ROANOKE TIMES

                         Roanoke Times
                 Copyright (c) 1995, Landmark Communications, Inc.

DATE: WEDNESDAY, May 11, 1994                   TAG: 9405110055
SECTION: EDITORIAL                    PAGE: A-10   EDITION: METRO 
SOURCE: 
DATELINE:                                 LENGTH: Medium


INTERSTATE 73:

WHEN YOU think of road-building, the name of Henry David Thoreau is about the last that ordinarily jumps to mind. Yet in a way, those pushing to route the proposed Interstate 73 through the New River and Roanoke valleys are following - and maybe victims of - advice from the 19th-century essayist and naturalist.

"Our life is frittered away by detail," wrote Thoreau. "Simplify, simplify."

The idea, whose backers include 6th District Rep. Robert Goodlatte and 5th District Rep. L. F. Payne, is simplicity itself: Hook the New River and Roanoke valleys into a northwest-southeast interstate to complement the existing northeast-southwest Interstate 81. Among other benefits, it could incorporate two pre-existing high-priority projects - upgrading the Roanoke-Greensboro stretch of U.S. 220 to interstate or near-interstate standards and building a "smart road" as a more direct link between Roanoke and Blacksburg.

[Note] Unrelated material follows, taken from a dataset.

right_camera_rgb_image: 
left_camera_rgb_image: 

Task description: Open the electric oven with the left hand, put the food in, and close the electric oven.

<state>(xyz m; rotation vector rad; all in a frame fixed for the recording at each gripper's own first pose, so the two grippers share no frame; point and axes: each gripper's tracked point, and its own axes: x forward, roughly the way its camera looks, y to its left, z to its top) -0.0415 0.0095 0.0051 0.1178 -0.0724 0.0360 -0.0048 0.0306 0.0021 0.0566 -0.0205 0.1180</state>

Details, however, are sketchy - as they must be for a project still at least 10 years from completion and probably longer - on such things as exact routes and the precise level of standards to which the highway would be built.

As one consequence, it's easy to read into the plans more specifics than exist, and then to assume a worst-case-scenario. Critics are right in thinking the details are important. But much of the criticism will almost certainly prove irrelevant to the final product, whatever it may be: No highway can cut through everybody's back yard.

Amid the murk, a few points of illuminating detail are visible:

If West Virginia builds its I-73 segment at less than full interstate standards - at the standards of, say, the Roy Webber Expressway in Roanoke rather than of I-581, which connects I-81 to the expressway - pressure is eased on Virginia to route I-73 away from the existing U.S. 460 roadbed through Giles County. That would be a good thing. This stretch is the lowest-priority part of the proposed I-73 through Virginia. U.S. 460 already is a four-lane divided highway. Improving it should suffice, and would do considerably less damage to the county's natural beauty than would building a new, separate interstate.

The value of the proposed Roanoke-Blacksburg smart road would be enhanced if it were part of the proposed interstate. The smart-road project stands on its own as a threefold economic-development tool: a major research project for Virginia Tech, a locus for new jobs in a high-tech growth industry, and an infrastructure improvement to bring a city and university and their common region closer together. Using it also for I-73 provides a funding mechanism for something that should be built anyway.

Constructing a better road between the Roanoke Valley and the North Carolina Triad, via the industrial Martinsville-Henry County area, is important for a number of reasons. One, often mentioned, is the inadequacy of existing U.S. 220 to Greensboro for handling current traffic, let alone future demands. Less mentioned is the importance of an I-73 leg south of Roanoke as an interstate connector between existing interstate highways in the Triad region and I-81 in the Roanoke Valley, and from there to the Northeast.

Those kinds of linkages should be the goal of interstate-highway construction. Ninth District Rep. Rick Boucher's proposal for a four-lane highway meandering through low-population Carroll, Wythe and Pulaski counties - all of which are currently served by interstate highways - is a diversion.

Until the legislative language is made more specific, and engineering studies are funded, many details will remain unresolved. One unresolved but critical detail: how and where to connect the smart-road leg to the south leg toward the Triad.

It would be a shame, though, to fritter away the general I-73 proposal amid opposition to speculative specifics. Pinning down a few details - getting firmer assurance, for example, that I-73 won't require a second major highway corridor through Giles County - could allay some of the doubters' worst fears. And that might simplify getting I-73 routed through the New River and Roanoke valleys.